The long-term butterfly effect of this chance meeting can be devastating.

If this money earned 6% for the next 25 years using an index fund with a trivial expense ratio you would end up with $430,000. On the other hand, had you followed your “friends” advice and paid 2% in fees per year, you would end up with about $260,000.

bc1e67c19d5d9acfa450060307f75207Source: Vanguard

This investment butterfly effect just cost you $170,000.

We can go further.

Due to this mistake, you ended up working an additional two years. This turned out to be the major cause of your heart attack which severely limited your planned retirement lifestyle and further depleted your finances.

Or:  There was a charity you were interested in that provided summer vacations for impoverished children. That $50,000 donation you always dreamed of making was now unrealistic because of your lower retirement balances and bad health. A group of kids were now going to spend their summer on the mean streets and some may not survive.

I could go on, but I think you get my point.

The small changes caused by random butterfly effect-type decisions have compounded into unforeseen consequences for generations of people. Like the old saying goes, “Man plans and God laughs.”

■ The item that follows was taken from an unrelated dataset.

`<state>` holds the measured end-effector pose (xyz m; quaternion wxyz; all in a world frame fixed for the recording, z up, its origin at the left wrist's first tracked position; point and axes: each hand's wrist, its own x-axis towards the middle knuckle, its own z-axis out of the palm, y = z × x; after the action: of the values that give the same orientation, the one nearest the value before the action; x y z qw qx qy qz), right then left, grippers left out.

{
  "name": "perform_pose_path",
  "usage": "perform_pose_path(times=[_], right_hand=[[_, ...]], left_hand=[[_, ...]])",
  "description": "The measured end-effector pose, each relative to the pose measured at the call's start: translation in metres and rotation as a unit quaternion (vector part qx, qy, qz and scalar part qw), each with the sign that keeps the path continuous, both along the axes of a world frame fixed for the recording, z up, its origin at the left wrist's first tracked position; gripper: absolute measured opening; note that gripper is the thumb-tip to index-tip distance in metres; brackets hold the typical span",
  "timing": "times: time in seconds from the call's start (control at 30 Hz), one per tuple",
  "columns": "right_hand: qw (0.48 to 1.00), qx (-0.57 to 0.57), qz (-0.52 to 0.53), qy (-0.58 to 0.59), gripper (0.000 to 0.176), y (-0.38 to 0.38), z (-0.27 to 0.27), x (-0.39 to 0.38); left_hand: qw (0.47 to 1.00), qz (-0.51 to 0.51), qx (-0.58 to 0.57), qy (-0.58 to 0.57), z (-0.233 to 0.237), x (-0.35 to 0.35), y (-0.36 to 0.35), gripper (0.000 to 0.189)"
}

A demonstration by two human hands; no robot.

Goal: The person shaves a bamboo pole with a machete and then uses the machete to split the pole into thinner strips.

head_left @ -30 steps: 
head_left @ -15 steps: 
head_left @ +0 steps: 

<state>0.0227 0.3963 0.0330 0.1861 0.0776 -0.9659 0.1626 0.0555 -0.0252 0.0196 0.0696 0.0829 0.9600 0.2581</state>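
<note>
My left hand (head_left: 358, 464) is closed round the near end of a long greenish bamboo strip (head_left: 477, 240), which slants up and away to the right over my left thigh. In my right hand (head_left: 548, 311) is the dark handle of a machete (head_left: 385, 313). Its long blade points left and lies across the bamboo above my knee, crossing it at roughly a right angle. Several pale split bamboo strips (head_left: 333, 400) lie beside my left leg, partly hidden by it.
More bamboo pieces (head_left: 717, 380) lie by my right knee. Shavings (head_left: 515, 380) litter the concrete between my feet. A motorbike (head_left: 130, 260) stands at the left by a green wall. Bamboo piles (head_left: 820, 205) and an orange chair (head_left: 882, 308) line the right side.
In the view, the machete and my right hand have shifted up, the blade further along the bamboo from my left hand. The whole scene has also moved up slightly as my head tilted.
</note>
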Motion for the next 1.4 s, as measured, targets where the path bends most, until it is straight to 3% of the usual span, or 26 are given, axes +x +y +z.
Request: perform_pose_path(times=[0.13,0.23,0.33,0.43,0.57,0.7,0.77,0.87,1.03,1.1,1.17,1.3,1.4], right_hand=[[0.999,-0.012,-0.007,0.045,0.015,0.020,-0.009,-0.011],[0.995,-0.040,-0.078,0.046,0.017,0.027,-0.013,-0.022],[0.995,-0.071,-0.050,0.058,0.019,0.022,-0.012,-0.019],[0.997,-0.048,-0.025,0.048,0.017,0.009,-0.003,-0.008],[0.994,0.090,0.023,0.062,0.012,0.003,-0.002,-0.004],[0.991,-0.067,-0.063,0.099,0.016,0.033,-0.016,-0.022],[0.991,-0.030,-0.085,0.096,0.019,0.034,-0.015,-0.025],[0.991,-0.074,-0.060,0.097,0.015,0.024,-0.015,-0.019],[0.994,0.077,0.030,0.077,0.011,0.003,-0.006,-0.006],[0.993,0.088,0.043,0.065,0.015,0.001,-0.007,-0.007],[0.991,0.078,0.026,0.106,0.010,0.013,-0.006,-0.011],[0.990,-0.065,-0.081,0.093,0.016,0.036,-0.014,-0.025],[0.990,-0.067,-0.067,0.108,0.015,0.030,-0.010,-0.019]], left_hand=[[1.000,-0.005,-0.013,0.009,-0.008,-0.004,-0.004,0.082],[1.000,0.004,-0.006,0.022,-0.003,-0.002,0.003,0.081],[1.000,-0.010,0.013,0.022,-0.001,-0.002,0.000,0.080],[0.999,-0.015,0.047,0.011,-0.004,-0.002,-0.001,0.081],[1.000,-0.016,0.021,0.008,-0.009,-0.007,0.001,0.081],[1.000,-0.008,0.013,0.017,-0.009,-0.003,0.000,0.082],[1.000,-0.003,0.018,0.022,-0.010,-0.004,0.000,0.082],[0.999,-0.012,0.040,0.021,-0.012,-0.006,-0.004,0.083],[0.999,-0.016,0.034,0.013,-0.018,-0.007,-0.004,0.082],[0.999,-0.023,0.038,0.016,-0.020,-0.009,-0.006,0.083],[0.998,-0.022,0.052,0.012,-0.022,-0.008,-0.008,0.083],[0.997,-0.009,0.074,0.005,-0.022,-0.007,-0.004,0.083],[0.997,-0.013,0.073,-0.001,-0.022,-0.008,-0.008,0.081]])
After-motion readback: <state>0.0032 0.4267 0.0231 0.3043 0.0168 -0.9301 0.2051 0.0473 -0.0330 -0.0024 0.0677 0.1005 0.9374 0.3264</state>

Farnam’s Blog leaves us with these cautionary words regarding starting anything involving complex, open-ended systems like the financial markets.

‘We like to think we can predict the future and exercise a degree of control over powerful systems such as the weather and the economy. Yet the butterfly effect shows that we cannot. The systems around us are chaotic and entropic, prone to sudden change. For some kinds of systems, we can try to create favorable starting conditions and be mindful of the kinds of catalysts that might act on those conditions – but that’s as far as our power extends. If we think that we can identify every catalyst and control or predict outcomes, we are only setting ourselves up for a fall.”

In other words, you better start sweating the small stuff.